Rangers, mocassins, même combat 

Également membre du bureau directeur de l'organisation, Georges Gourdin a un discours bien rodé : "Le double meurtre de Collobrières est la preuve que notre société est de plus en plus violente et cette violence est le résultat d'une perte de repères dans une société individualiste où on ne partage plus de projets, ni d'histoire commune." ​Ce qui ne l'empêche pas de s'emmêler les pinceaux : ​"L'assassin ​est victime du déracinement forcé et de l'exclusion, mais il s'est lui même exclu." Voire de déraper carrément :

Le Maghrébin est bienvenu en France, du moment qu'il boit du vin et qu'il mange du cochon. Mais il ne peut pas forcer les portes, venir alors qu'on ne le lui a pas demandé et dire je ne veux pas devenir Français, je ne veux pas devenir chrétien !

Le militant insiste et réinsiste : "notre combat est avant tout la lutte contre la violence". Et d'ajouter : "Nous n'avons jamais fait de ratonnades nous sommes profondément calmes, pacifiques, légalistes et démocrates". Étonnant quand on sait que Fabrice Robert, le président de l'organisation, est un ancien d'Unité radicale, organisation dissoute en 2002 pour cause d'idéologie raciste et discriminatoire, antisémitisme, encouragement de la discrimination, de la haine et de la violence, en réaction à l'attentat raté contre Jacques Chirac par Maxime Brunerie, un proche du groupe.

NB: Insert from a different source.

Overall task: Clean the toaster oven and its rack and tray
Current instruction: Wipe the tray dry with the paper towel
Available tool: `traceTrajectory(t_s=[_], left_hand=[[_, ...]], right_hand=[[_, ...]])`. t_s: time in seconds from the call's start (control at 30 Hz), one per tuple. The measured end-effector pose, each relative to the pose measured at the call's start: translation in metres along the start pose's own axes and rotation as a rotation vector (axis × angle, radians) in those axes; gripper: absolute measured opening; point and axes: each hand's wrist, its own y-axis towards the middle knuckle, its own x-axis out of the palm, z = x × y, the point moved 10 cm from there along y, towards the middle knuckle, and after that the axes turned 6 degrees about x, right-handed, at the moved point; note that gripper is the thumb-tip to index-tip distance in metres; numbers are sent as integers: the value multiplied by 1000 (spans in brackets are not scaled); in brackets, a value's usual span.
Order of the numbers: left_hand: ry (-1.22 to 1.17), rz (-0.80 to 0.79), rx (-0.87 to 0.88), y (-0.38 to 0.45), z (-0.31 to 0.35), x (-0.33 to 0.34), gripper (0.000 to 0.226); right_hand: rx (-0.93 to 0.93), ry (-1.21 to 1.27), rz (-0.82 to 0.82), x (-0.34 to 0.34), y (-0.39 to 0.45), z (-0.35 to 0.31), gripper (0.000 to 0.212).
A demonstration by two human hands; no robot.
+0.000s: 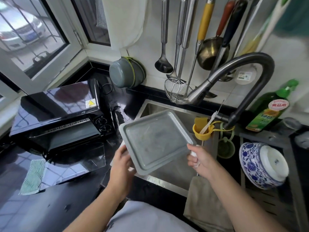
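A grey metal baking tray (156, 141) is held tilted above the steel sink (177, 174). My left hand (121, 164) grips its lower left edge, with something white partly hidden under the fingers. My right hand (199, 158) holds the tray's right edge and has a small white thing pinched in its fingers. The black toaster oven (56, 111) stands on the dark counter at the left with its glass door (75, 158) folded down open. The rack is not visible.
A curved black faucet (242, 77) arches over the sink. A yellow holder (203, 129) with a sponge and brush hangs at the sink's right. A blue-and-white bowl (262, 164) lies on the drainer. A green cloth (33, 176) lies left of the door; a beige towel (204, 198) drapes the sink front.
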Motion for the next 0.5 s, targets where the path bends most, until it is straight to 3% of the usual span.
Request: traceTrajectory(t_s=[0.07, 0.17, 0.23, 0.33, 0.5], left_hand=[[-298, -95, -203, -10, -11, 25, 37], [-498, 28, -242, -6, -7, 24, 65], [-445, 101, -247, 0, -9, 18, 56], [-308, 189, -261, 1, -18, 3, 32], [-316, 216, -215, 4, -12, -12, 28]], right_hand=[[-5, -16, -32, 7, -6, 6, 18], [-37, -182, -95, 23, -17, 7, 23], [-35, -254, -153, 28, -21, 6, 35], [96, -143, -272, 26, -26, 7, 41], [97, 85, -282, 6, -33, -16, 8]])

Également étonnant d'apprendre que Matthieu Clique, un de leur militant toulousain, déjà condamné pour incitation à la haine raciale, a été placé en détention provisoire au mois de juin dernier. La police le soupçonne d'avoir participé à une descente de hooligans dans un quartier à forte population immigrée et d'être l'auteur des coups portés à un étudiant chilien, devenu hémiplégique. Quand on lui fait remarquer Georges Gourdin répond : "Je ne connais pas bien ce dossier, mais pour moi ça tient plutôt du fait divers. Matthieu a eu une journée difficile et il a agi contre la volonté de son chef." Pourtant, d'après la presse, à Toulouse, le chef était justement Matthieu Clique. Georges Gourdin ajoute : "On est solidaire de Matthieu en tant que personne, parce qu'il était un peu fatigué, mais pas des actes." On laissera le soin au reste de son organisation de lui remonter les bretelles.

Heureusement, lors de la marche blanche de dimanche, des élus républicains étaient là pour réhausser le niveau : Jean-Louis Ichartel, le maire de Barbentane et Alain Bonhomme, adjoint UMP au maire du 6e secteur de Marseille. Ce dernier déclare : "Je suis là, d'abord parce qu'on me l'a demandé, et puis parce que j'aime beaucoup tout ce qui est militaire et la gendarmerie c'est l'armée." Quand on l'interroge sur la présence de l'extrême-droite il déclare : "Je ne suis absolument pas au courant, par contre je peux vous dire qu'il n'y a pas d'élus d'extrême-droite." Sans qu'on le relance, il ajoute : "cela dit, les élus d'extrême-droite ne sont pas si extrémistes." Nous voilà rassurés.